Run time series analysis for multiple series Matlab - matlab

I wish to apply the same data analysis to multiple data time series. However the number of data series is variable. So instead of hard-coding each series' analysis I would like to be able to specify the number and name of the funds and then have the same data-manipulation done to all before they are combined into a single portfolio.
Specifically I have an exel file where each worksheet is a time series where the first column is dates and the second column is prices.
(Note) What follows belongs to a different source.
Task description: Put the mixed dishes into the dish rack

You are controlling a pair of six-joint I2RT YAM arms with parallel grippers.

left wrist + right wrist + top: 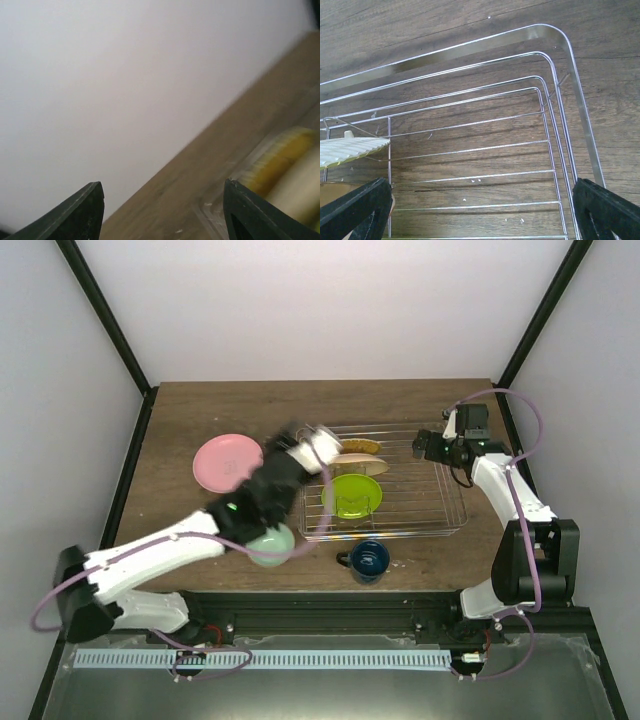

The dates for all funds may not correspond so the individual worksheets must be sifted for dates that occur in all the funds before combining into one data set where there is one column of dates and all other columns correspond to the data of each of the present funds.
This combined data set is then analysed for means and variances etc.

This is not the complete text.